*** Block opens ***
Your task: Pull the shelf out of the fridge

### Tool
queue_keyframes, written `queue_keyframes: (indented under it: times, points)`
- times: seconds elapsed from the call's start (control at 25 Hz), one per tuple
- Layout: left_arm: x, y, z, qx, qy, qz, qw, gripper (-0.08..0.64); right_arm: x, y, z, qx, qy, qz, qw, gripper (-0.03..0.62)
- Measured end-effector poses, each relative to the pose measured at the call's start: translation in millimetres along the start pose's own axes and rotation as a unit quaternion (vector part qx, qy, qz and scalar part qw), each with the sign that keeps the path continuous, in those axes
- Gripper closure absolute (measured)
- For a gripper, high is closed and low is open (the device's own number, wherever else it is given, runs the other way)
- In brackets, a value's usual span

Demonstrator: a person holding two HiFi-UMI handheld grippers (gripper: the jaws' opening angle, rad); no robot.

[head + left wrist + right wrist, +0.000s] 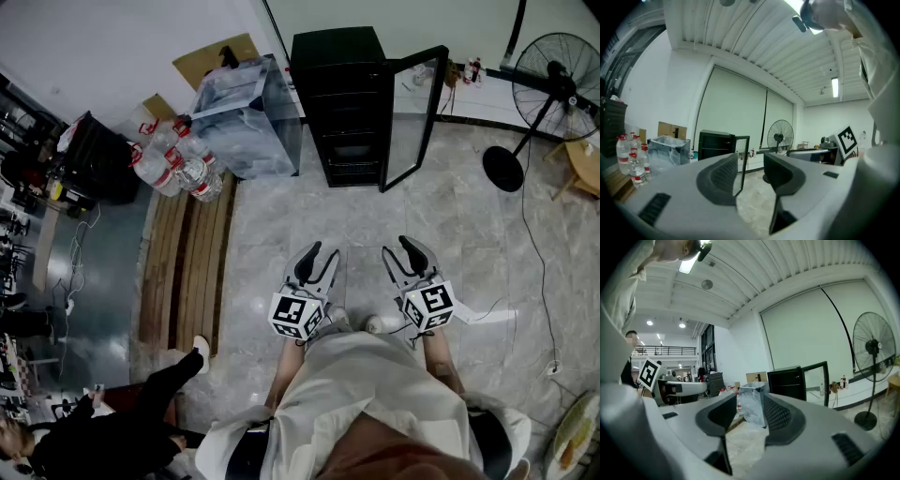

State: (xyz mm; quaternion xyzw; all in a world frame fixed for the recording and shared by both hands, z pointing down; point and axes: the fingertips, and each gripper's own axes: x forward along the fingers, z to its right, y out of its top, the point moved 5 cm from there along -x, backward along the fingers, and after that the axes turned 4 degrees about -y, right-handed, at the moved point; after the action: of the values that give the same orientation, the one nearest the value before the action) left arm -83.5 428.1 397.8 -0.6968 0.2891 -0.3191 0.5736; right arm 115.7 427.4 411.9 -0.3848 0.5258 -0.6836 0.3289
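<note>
**Two empty grippers, fridge well off w/ door open**

Both tools are held low in front of the person. The left gripper (317, 262) and right gripper (403, 261) each have jaws parted w/ nothing btwn the pads, so neither is holding anything. From where I stand, no part of the pull has begun.

The fridge (342, 103) is the black cabinet against the far wall, well apart from the person. Its glass door (412, 117) is swung out to the right side. The shelf (352, 139) sits inside it. I can make out dark horizontal racks across the opening, but not how they seat.

How I'd judge this step done well:
- Walk up square to the opening, not at an angle. The door edge juts toward the approach path, so keep the right gripper inboard of it.
- Mind the floor. The fan (553, 84) cable (536, 253) trails on the right, and the wooden planks (187, 262) lie on the left.
- Crouch so the jaws meet the rack's front edge level.
- Take the front edge w/ L and R spread apart, roughly even either side of centre, so it won't skew in its rails.
- Pull straight back and slow, keeping it flat. If it binds, ease it rather than yank.
</note>
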Motion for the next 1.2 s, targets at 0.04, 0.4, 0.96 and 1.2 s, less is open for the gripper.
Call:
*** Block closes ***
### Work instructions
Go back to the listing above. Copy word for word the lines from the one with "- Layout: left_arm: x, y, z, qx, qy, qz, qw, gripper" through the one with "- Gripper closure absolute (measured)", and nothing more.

### Exercise solution
- Layout: left_arm: x, y, z, qx, qy, qz, qw, gripper (-0.08..0.64); right_arm: x, y, z, qx, qy, qz, qw, gripper (-0.03..0.62)
- Measured end-effector poses, each relative to the pose measured at the call's start: translation in millimetres along the start pose's own axes and rotation as a unit quaternion (vector part qx, qy, qz and scalar part qw), each with the sign that keeps the path continuous, in those axes
- Gripper closure absolute (measured)

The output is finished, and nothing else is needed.